Activity » An exact copy of the lines from the one containing "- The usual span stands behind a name" through the end of the material is all that is wanted; transcribe only those.

Supplied data »
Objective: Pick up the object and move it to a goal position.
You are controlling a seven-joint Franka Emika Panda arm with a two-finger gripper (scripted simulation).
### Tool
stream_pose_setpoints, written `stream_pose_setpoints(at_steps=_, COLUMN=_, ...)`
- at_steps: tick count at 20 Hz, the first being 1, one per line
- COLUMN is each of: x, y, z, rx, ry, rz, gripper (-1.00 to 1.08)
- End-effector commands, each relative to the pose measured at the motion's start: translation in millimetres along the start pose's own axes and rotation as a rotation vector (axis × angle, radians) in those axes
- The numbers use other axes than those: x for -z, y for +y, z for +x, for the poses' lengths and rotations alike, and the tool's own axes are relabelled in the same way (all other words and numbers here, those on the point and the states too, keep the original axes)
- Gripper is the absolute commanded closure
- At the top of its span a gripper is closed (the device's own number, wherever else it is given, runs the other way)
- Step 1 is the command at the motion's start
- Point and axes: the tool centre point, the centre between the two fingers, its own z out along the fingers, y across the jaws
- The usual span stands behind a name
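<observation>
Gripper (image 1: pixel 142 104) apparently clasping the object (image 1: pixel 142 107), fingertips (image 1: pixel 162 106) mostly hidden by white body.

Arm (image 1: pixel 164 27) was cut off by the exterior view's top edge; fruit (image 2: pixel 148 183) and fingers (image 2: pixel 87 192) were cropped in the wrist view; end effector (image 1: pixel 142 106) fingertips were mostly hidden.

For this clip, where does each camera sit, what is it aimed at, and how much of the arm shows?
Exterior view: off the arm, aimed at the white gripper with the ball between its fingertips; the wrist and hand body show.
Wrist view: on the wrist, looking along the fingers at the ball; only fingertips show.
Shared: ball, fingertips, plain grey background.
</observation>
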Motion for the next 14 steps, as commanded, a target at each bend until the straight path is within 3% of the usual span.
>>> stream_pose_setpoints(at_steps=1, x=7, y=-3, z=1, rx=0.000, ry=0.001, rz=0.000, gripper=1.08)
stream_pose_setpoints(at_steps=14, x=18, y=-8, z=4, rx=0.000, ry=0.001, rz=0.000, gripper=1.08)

Expected answer »
- The usual span stands behind a name
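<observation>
Gripper (image 1: pixel 142 104) apparently clasping the object (image 1: pixel 142 107), fingertips (image 1: pixel 162 106) mostly hidden by white body.

Arm (image 1: pixel 164 27) was cut off by the exterior view's top edge; fruit (image 2: pixel 148 183) and fingers (image 2: pixel 87 192) were cropped in the wrist view; end effector (image 1: pixel 142 106) fingertips were mostly hidden.

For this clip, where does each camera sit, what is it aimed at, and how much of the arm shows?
Exterior view: off the arm, aimed at the white gripper with the ball between its fingertips; the wrist and hand body show.
Wrist view: on the wrist, looking along the fingers at the ball; only fingertips show.
Shared: ball, fingertips, plain grey background.
</observation>
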Motion for the next 14 steps, as commanded, a target at each bend until the straight path is within 3% of the usual span.
>>> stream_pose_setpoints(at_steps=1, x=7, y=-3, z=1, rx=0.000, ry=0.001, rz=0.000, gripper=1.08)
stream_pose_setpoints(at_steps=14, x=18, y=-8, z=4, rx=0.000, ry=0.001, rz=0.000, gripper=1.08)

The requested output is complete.